He pauses briefly, drawing his shoulders back in a pose that
reminds me of the responsibilities he deals with every day and the
risk this carries when the remainder of his clothes lay scattered
with my own at his feet, welcoming my appraisal and giving the
opportunity to change my mind I guess. It is last thing on my mind
though. His body is covered in a light sear of perspiration, making
it shine from head to foot under the too bright lights of his cabin.
My mouth waters and my dick throb at the sight of him and for the
first time tonight I am not afraid.
Moving a little further up the bed I spread my legs, stroking my
dick once to release some of the discomfort and then reach for him.
He comes willingly, his strong hands moving to frame my face as our
bodies align for the greatest satisfaction and then stilling from the
initial shock of pleasure. I touch him, roaming over his chest and
back as he captures my mouth, swallowing my pleas for him to love me.
It is hot and lacking any real finesse, a tangle of limbs and lips
learning new territory, but it is so damn good I have tears in my
eyes by the time Jonathan stills above me and cries out his release.

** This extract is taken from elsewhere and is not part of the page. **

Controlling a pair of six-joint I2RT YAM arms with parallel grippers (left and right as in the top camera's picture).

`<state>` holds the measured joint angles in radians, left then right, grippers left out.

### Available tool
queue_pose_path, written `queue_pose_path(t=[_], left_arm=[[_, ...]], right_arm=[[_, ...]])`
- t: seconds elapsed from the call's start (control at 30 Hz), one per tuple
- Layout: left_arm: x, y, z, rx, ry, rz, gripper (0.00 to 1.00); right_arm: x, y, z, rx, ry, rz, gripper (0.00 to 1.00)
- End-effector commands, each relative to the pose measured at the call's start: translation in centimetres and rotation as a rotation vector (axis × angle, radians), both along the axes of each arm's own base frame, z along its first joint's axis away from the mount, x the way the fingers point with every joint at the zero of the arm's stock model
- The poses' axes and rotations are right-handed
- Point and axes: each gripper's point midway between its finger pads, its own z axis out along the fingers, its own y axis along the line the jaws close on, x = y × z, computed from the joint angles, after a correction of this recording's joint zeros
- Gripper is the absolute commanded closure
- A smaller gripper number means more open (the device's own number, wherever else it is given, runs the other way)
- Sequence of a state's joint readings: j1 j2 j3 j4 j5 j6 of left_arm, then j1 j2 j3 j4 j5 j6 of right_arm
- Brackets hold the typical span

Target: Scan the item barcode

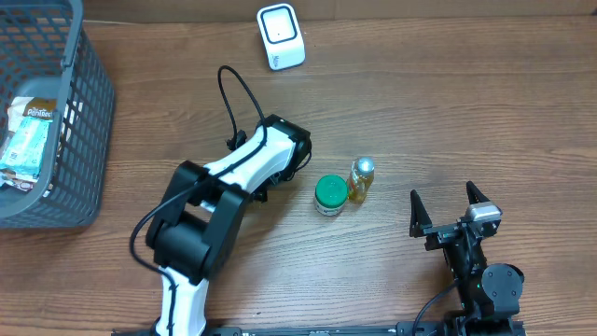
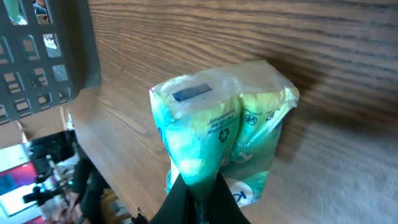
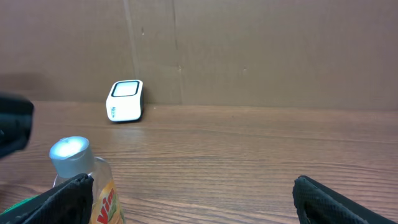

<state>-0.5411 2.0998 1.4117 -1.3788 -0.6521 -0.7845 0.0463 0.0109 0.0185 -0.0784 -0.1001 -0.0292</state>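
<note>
Closest to my base, my right gripper (image 1: 449, 210) sits low over the bench (image 1: 466, 93) with its jaws spread wide and nothing between them. Just ahead of it and to its left stand a small green-lidded jar (image 1: 328, 193) and a yellow bottle (image 1: 361, 179) with a silver cap, side by side and touching or nearly so.

Beyond the jar, my left arm reaches in toward the middle of the bench. My left gripper (image 2: 198, 186) is closed tight on the green packet (image 2: 217, 124), pinching its lower edge so the packet stands up from my fingers, puffy and a little crumpled. A dark rectangular patch shows on its upper face; it is too blurred for me to tell if that is the barcode. From overhead my wrist hides the packet.

Further off on my left is a grey mesh basket (image 1: 89, 112) with another packet (image 1: 26, 140) lying inside. Farthest of all, near the back edge, sits the white scanner (image 1: 281, 35), well apart from the packet I hold.
</note>
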Motion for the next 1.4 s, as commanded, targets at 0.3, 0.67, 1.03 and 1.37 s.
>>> queue_pose_path(t=[0.3,0.67,1.03,1.37], left_arm=[[-0.2,1.1,-1.9,0.097,0.033,0.009,0.95],[0.1,0.4,-1.3,0.067,0.037,0.025,0.88],[0.0,-0.6,-2.0,0.0,0.059,0.039,0.83],[0.0,-0.9,-2.2,-0.017,0.055,0.046,0.83]], right_arm=[[0.0,-0.1,-0.2,-0.005,-0.002,-0.003,0.0],[0.0,-0.1,-0.2,-0.005,-0.002,-0.003,0.0],[0.0,-0.1,-0.2,-0.005,-0.002,-0.003,0.0],[0.0,-0.1,-0.2,-0.005,-0.002,-0.003,0.0]])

The warmth of it fills the scant space between us, followed quickly
with one his hands, pulling at me and demanding that I follow after
him as he chokes out the same words he had used weeks ago.

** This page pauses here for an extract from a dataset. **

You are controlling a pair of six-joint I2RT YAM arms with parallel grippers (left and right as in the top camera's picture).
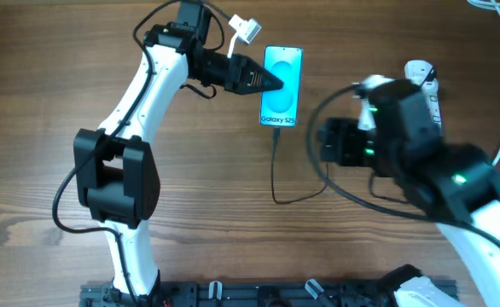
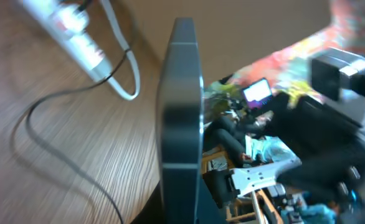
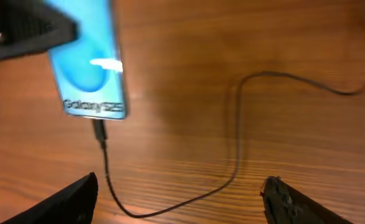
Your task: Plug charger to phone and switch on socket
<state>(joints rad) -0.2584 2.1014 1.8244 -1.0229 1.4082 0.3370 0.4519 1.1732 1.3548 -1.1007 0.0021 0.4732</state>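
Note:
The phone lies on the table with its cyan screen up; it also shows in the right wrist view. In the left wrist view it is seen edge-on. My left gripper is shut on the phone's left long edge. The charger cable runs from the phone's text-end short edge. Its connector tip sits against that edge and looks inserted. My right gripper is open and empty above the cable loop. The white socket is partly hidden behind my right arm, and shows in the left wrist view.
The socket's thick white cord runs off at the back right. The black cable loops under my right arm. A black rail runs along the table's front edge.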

Shaking from the experience of finally being able to make love and
what I realise is the delayed shock of almost being executed a tear
escapes my closed eyes. I feel Jonathan's weight shift and a kiss
pressed to my damp cheek.
“It's okay Malcolm, we're both safe now,” he whispers.
Despite what we have just done I'm still a little embarrassed by
the emotions welling inside of me, the love I feel for him along with
the fear of almost dying without ever really knowing him and it is
another moment or two before I open my eyes again.
Jonathan is staring down at me, a look of complete understanding I
didn't expect shining back at me.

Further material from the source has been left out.